##########################
Contributing a new crawler
##########################

This document is a protocol. Follow it end-to-end and you will produce a working crawler
that integrates with the IJF pipeline. :doc:`crawl` is the companion reference document —
it explains the conceptual foundations (trees, algorithm, full API) behind the steps
prescribed here. Read it alongside this protocol for the *why* behind each requirement.

Background
**********

Key terms
---------

.. list-table::
   :header-rows: 1
   :widths: 10 90

   * - Term
     - Meaning
   * - ``db``
     - The target database: ``lob``, ``rep``, ``don``, ``cha``, ``apt``, ``pro``
   * - ``s``
     - The jurisdiction: ``fd``, ``bc``, ``ab``, ``sk``, ``mb``, ``on``, ``qc``, ``nb``,
       ``ns``, ``pe``, ``nl``, ``yt``, ``nt``, ``nu``, ``vi``, ``va``, ``f3``, ``fp``, ``ft``
   * - ``rid``
     - A unique identifier for one record. Every page stored by the crawler is assigned to
       a record via its ``rid``.
   * - ``rdate``
     - The date associated with a record.

Valid values for ``db`` and ``s`` are defined as ``StrEnum`` s in ``src/pipeline/types.py``.

The tree model
--------------

The crawl engine maintains a *sitemap tree* (pages as nodes, HTTP requests as edges) and
maps it onto a *record tree* where every node carries an ``rid`` and ``rdate``. Your
crawler's job is to traverse the sitemap and assign that metadata along the way. Full
explanation — with diagrams and a worked example — is in the :ref:`Trees <trees>` section
of :doc:`crawl`.

Directory layout
****************

Create a Python package at:

.. code-block:: text

   src/pipeline/crawl/crawlers/<db>/<s>/__init__.py

The ``db`` and ``s`` folder names must match the lowercase enum member names in
``types.py`` exactly. The ``apt-legacy`` directory is a historical exception; all new
crawlers use the plain ``db`` name.

Your package must export three functions (see `The three required functions`_). Everything
else is optional:

.. code-block:: text

   crawlers/
     lob/
       fd/
         __init__.py        ← required: seed, sections, parse
         adv.json           ← optional: HTTP request template
         rcnt.json
     pro/
       bc/
         __init__.py
         scheduler.py       ← optional: custom scheduler subclass
         utils.py

Imports
*******

.. code-block:: python

   from datetime import datetime

   from pipeline.crawl import tree
   from pipeline.crawl.scheduler import Scheduler
   from pipeline.utils import http

``tree`` holds ``Edge``, ``Data``, and the signal strings.
``http.Request`` is the HTTP request object.
``Scheduler`` is passed into ``seed()`` at runtime.
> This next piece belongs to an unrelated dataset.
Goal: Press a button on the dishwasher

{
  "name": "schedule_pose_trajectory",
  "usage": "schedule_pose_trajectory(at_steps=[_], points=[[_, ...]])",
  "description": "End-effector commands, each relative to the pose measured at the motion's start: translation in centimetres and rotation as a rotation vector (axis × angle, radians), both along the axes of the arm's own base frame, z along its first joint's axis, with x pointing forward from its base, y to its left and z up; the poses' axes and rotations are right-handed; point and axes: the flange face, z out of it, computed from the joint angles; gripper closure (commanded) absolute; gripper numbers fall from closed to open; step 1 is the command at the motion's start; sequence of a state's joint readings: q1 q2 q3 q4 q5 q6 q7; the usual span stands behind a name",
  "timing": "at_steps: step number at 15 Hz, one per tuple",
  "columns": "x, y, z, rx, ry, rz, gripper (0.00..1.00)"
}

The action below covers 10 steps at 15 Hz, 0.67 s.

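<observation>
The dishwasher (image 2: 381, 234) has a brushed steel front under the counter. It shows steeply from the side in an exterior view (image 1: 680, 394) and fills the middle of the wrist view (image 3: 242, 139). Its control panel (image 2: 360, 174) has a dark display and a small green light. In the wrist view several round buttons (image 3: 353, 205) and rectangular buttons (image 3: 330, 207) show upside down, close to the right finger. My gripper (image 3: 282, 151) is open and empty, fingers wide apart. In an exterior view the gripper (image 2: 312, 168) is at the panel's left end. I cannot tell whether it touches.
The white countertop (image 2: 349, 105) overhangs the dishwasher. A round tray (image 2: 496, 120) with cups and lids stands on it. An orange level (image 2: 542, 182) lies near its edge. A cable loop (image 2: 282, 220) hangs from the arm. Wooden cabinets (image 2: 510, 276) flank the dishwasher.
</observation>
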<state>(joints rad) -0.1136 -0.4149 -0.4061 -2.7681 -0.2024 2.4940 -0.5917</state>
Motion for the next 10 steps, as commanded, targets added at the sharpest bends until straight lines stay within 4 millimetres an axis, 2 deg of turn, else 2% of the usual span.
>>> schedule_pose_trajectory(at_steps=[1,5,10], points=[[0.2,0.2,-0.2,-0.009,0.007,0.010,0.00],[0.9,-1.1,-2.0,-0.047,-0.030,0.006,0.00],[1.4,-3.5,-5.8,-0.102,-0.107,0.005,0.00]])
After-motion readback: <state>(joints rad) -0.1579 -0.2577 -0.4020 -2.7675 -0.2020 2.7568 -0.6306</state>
The three required functions
****************************

Every ``__init__.py`` must define ``seed``, ``sections``, and ``parse``. The engine calls
them in that order for each crawl iteration.

``seed``
--------

.. code-block:: python

   def seed(scheduler: Scheduler) -> tree.Edge | list[tree.Edge] | None:
       ...

**Role:** produce the starting HTTP request(s) for one iteration of the crawl.

- Called once per crawl iteration (once the input queue drains).
- Return an ``Edge`` or list of ``Edge`` s to start the next batch.
- Return ``None`` to signal exhaustion — the crawl ends.
- Use ``scheduler`` to decide what to request next (which page, which date range).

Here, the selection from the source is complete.